Learnixo
Back to Case Studies
backendadvanced 13 min read

System Design Interview

Design a High-Throughput Event Ingestion API in .NET

50K events/sec on Channel<T>, batch writes, backpressure, and when to bypass EF Core for Dapper

Key outcome: 50K events/sec with predictable p99 latency
System Design.NETC#PerformanceChannelEF CoreDapperBackpressureInterview Prep

The Interview Question

"Design an API that ingests 50,000 events per second from IoT devices and webhooks. Events must be persisted reliably with low latency on the accept path. How would you build this in .NET?"

This separates candidates who know ASP.NET request handling from those who understand backpressure, batching, and when EF Core is the wrong tool.


Step 1: Requirements

Functional

  • POST /events — accept JSON event batch (1–100 events per request)
  • Events queryable within 30 seconds for dashboards
  • Dead-letter queue for malformed payloads

Non-functional

  • 50,000 events/sec sustained, bursts to 80K
  • Accept path p99 under 20ms (return 202 quickly)
  • No event loss on process crash (durability after ACK)
  • Horizontal scale across 10 API instances

Event size: ~500 bytes average → ~25 MB/sec raw ingress.


Step 2: Wrong Approaches

Synchronous EF SaveChanges per request. One DB round-trip per HTTP request at 50K RPS = database meltdown. Even at 1K RPS, connection pool exhaustion is likely.

Unbounded in-memory queue. Process crash = lost events. OOM under burst traffic.

Single auto-increment ID generator. Bottleneck; use Snowflake-style IDs or DB-independent UUIDs.

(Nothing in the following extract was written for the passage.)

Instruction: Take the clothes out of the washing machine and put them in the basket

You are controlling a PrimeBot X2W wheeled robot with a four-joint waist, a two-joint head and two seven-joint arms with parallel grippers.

Step 3: Accept Fast, Process Async

POST /events
  1. Validate schema (minimal — type, timestamp, tenantId)
  2. Write to Channel (bounded capacity)
  3. Return 202 Accepted immediately

Background consumer:
  4. Drain channel in batches of 500
  5. Bulk INSERT to PostgreSQL (COPY or multi-row INSERT)
  6. On channel full → return 503 with Retry-After
C#
public class EventIngestionService
{
    private readonly Channel<EventBatch> _channel;

    public EventIngestionService()
    {
        _channel = Channel.CreateBounded<EventBatch>(new BoundedChannelOptions(10_000)
        {
            FullMode = BoundedChannelFullMode.Wait,
            SingleReader = false,
            SingleWriter = false,
        });
    }

    public async ValueTask<bool> TryEnqueueAsync(EventBatch batch, CancellationToken ct)
    {
        return await _channel.Writer.WaitToWriteAsync(ct).AsTask()
            && _channel.Writer.TryWrite(batch);
    }
}

[ApiController]
[Route("events")]
public class EventsController(EventIngestionService ingestion) : ControllerBase
{
    [HttpPost]
    public async Task<IActionResult> Ingest([FromBody] EventBatchDto dto, CancellationToken ct)
    {
        var batch = EventBatch.From(dto);
        if (!await ingestion.TryEnqueueAsync(batch, ct))
            return StatusCode(503, new { retryAfterSeconds = 5 });

        return Accepted(new { batchId = batch.Id });
    }
}

Step 4: Batched Persistence

C#
public class EventBatchWriter : BackgroundService
{
    protected override async Task ExecuteAsync(CancellationToken ct)
    {
        await foreach (var batch in _channel.Reader.ReadAllAsync(ct))
        {
            _buffer.AddRange(batch.Events);
            if (_buffer.Count >= 500 || _flushTimer.Elapsed > TimeSpan.FromMilliseconds(100))
                await FlushAsync(ct);
        }
    }

    private async Task FlushAsync(CancellationToken ct)
    {
        // Dapper bulk insert — 10x faster than EF per-row
        const string sql = """
            INSERT INTO events (id, tenant_id, type, payload, received_at)
            SELECT * FROM UNNEST(@ids, @tenantIds, @types, @payloads::jsonb, @receivedAt)
            """;

        await _connection.ExecuteAsync(sql, new { /* arrays */ });
        _buffer.Clear();
    }
}

EF Core vs Dapper vs COPY — Decision Matrix

| Tool | Throughput | When to use | |------|------------|-------------| | EF Core AddRange + SaveChanges | Low | Complex domain logic per event | | Dapper multi-row INSERT | High | Simple event log, no change tracking | | PostgreSQL COPY / BinaryImporter | Highest | 50K+ rows/sec, append-only log |

Interview answer: "EF Core is wrong for the hot ingestion path — I'd use Dapper or Npgsql COPY. EF stays on the read/admin side if needed."


Step 5: Architecture

  Devices / Webhooks
         │
         ▼
┌─────────────────┐   bounded    ┌──────────────────┐
│  Kestrel (×10)  │──Channel─▶│  BatchWriter     │
│  POST /events   │              │  (per instance)  │
│  → 202 Accepted │              └────────┬─────────┘
└─────────────────┘                       │
                                          ▼
                                 ┌─────────────────┐
                                 │  PostgreSQL     │
                                 │  events (partitioned by day)
                                 └─────────────────┘

Partitioning: PARTITION BY RANGE (received_at) — drop old partitions instead of DELETE.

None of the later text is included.